The second one we kind of blew off. The marketing and support seemed very 'meh' to me, and the sales in year two were down from the sales in year one. The same held true of the event each year, with me caring less and less about it, and the sales from those days absolutely showing it. Then 2017 GAMA happened, and we renewed our commitment to supporting the board game community in the store. We had sold board games the entire time, but they had become (completely my fault here) an afterthought behind all of the organized play we did for things like Privateer Press, Fantasy Flight Games, and Hasbro. In 2017 we set out to fixing that, and for this ITTD we got to see it pay dividends. We put out marketing. We worked with some companies on sponsorship deals that allowed us to really highlight their products. We ran organized play events for board games. We demoed board games. We sold the heck out of board games.

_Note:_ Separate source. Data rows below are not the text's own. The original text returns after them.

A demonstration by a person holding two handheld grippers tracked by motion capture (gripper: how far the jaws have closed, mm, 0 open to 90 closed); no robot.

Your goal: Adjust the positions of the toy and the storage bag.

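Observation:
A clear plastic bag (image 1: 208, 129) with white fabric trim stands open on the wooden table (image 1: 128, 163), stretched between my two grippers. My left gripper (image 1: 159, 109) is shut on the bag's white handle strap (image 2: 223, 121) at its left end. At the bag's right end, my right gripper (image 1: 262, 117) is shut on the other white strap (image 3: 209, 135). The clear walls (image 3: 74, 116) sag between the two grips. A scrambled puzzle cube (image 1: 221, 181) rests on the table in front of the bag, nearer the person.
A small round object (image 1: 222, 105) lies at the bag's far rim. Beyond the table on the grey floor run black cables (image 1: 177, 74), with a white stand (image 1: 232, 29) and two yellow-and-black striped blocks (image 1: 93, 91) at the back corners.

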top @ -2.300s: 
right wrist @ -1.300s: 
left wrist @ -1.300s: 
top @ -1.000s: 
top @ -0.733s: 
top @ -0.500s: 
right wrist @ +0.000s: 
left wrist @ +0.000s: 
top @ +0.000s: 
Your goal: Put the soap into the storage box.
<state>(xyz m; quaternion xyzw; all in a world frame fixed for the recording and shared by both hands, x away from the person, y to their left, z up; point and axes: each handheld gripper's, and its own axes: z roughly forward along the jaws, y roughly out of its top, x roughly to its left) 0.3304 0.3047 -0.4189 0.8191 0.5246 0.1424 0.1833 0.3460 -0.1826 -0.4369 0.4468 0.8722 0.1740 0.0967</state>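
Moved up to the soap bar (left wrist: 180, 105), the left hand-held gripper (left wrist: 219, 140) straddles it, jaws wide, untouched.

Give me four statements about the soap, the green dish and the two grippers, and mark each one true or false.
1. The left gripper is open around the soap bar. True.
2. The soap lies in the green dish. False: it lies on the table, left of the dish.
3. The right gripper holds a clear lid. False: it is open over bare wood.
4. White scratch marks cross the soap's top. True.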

We did twice the numbers of a normal Saturday, and we did them while having a ton of fun sharing and teaching games that we love. We took promos for things we knew we loved like Sagrada (holy heck, that ITTD window is so nutty), and we took the Renegade Game Studios exclusive ITTD release (Wonderland), and we added in promos and OP kits from so many great companies, and had one hell of a day. We ran OP for Potion Explosion, Zombicide, Blood Rage, and Bloodborne. We saw so many new people, and we've seen them come back since then as well. ITTD was, and still is, a perfect example of us getting out of an event exactly what we're willing to put into that event. When I ignored it, it ignored me, and when we made plans, advertised those plans, and really took part in the joy of community, we were rewarded for it.

I suspect that holds true for everything in this industry. The more we put into it, the more we get out of it, but I think planning your ITTD and really making a big deal out of it can go a long way, not only in the numbers on that day, but in the continued relationship between your store and customers, both new and old. Of course, some of work depends on the work of our publishing partners. Too many publishers ignored ITTD, and that makes the event feel, what's the word I'm looking for? Shoddy. Let's go with shoddy. If ITTD wants to make itself a really big deal it needs to get support from more mid-major publishers. It needs to get more people on board so that it feels like more of an event. Until it can do that, I'll just work at getting those people on board in my store. Maybe I'm better off that way, but is the industry? (I'm just going to leave that dangling question there for others to answer. On Thursday morning I leave for Atlanta for CMON Expo. If you're there, come say hello! Let's play a game!)